La publication des futurs horaires 2020 du réseau ferroviaire normand le 23 juillet dernier fut une douche froide pour les usagers et une confirmation pour les associations et certains syndicats de cheminots : le train va devenir un mode de transport toujours plus difficile à utiliser en Normandie. Trains supprimés, arrêts et gares rayés de la carte, horaires transformés et incompatibles avec les modes de vie des voyageurs (notamment les travailleurs navetteurs et les scolaires), fermeture de guichets, tout est fait pour dissuader de choisir le rail. A une époque où les modes de transports les moins polluants seraient à privilégier, les choix de la Région et de son Président Hervé Morin semblent aller une fois de plus à contre-courant. Essayons de comprendre ce mécanisme de casse généralisée.

La politique du pire

Baptisée « No_ma_d » - riche et sûrement chère trouvaille d’une boîte de communication - le nouveau réseau de transports en Normandie sera effectif dès la fin d’année sur l’ensemble de la région. Selon Hervé Morin, il s’agirait d’« une offre de transport globale au plus près des préoccupations des Normands mais aussi des visiteurs ». 

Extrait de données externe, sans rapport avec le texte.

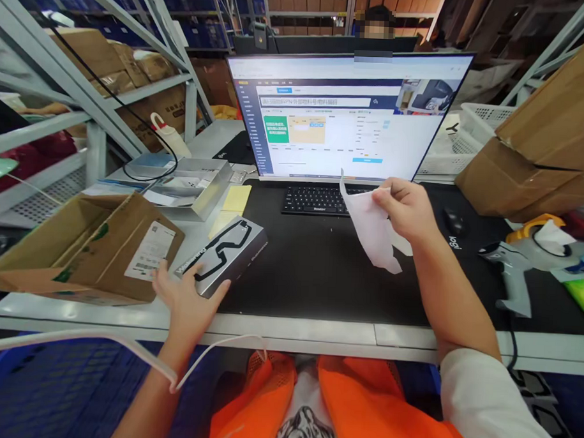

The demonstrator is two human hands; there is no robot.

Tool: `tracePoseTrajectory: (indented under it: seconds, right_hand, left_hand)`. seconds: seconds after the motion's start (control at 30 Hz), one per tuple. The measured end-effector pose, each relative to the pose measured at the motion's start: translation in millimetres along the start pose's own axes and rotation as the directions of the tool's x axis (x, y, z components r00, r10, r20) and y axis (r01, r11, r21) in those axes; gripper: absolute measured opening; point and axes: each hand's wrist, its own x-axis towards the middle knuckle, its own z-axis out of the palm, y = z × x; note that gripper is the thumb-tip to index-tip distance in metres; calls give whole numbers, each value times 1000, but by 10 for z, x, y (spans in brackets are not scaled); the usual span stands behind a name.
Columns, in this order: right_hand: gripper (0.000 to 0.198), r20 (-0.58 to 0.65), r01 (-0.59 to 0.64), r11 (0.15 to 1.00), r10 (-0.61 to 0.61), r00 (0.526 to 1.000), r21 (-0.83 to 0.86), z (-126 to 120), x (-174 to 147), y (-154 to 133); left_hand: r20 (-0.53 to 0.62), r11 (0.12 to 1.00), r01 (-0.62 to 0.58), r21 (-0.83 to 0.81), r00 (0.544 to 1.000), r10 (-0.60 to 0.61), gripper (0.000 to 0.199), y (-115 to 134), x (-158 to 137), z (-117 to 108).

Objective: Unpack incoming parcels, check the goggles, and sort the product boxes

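Near the desk's front left lies a grey product box point(231, 255) with a black design on its top. My left hand point(188, 295) is at its near left end, thumb against the front side and index finger at the top edge; the other fingers spread toward an open cardboard box point(147, 249) with a white label. Over the black desk mat point(294, 270), my right hand point(407, 207) pinches a thin white paper point(368, 228) by its upper right part. The paper hangs curled in front of the keyboard point(314, 200), hiding part of it.
A lit monitor point(319, 127) stands at the back. Right of the mat's middle are a mouse point(455, 221), a barcode scanner point(513, 278) and stacked cartons point(528, 170). Yellow notes point(235, 201) and a grey tray point(204, 190) lie at left. A white cord point(125, 344) crosses my left forearm.
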Motion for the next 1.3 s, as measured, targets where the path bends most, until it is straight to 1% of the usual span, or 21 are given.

Cette révolution affichée - d'affichage - tient en fait d’une évolution des compétences régionales en matière de transports. Depuis 2002, les régions étaient responsables des réseaux TER (trains express régionaux) opérés pour elles par la SNCF. Dès 2020, la Normandie prendra également en charge les lignes Intercités (trains d’équilibre du territoire - TET) suite à un accord inédit signé avec le Gouvernement Valls en 2016. La Région avait alors annoncé avoir négocié avec l’Etat la prise en charge des cinq lignes Intercités (Paris-Caen-Cherbourg/Trouville-Deauville, Paris-Rouen-Le Havre, Paris-Granville, Paris-Evreux-Serquigny et Caen-Le Mans-Tours) en échange d'un soutien financier pour l’achat de matériels neufs et de travaux sur les lignes. 
La route est concernée elle aussi par les changements car la Région gère depuis 2017 – dans le cadre de la loi NOTRe - les transports interurbains en cars (Bus Verts pour le Calvados) et les transports scolaires jusqu’alors missions des Départements.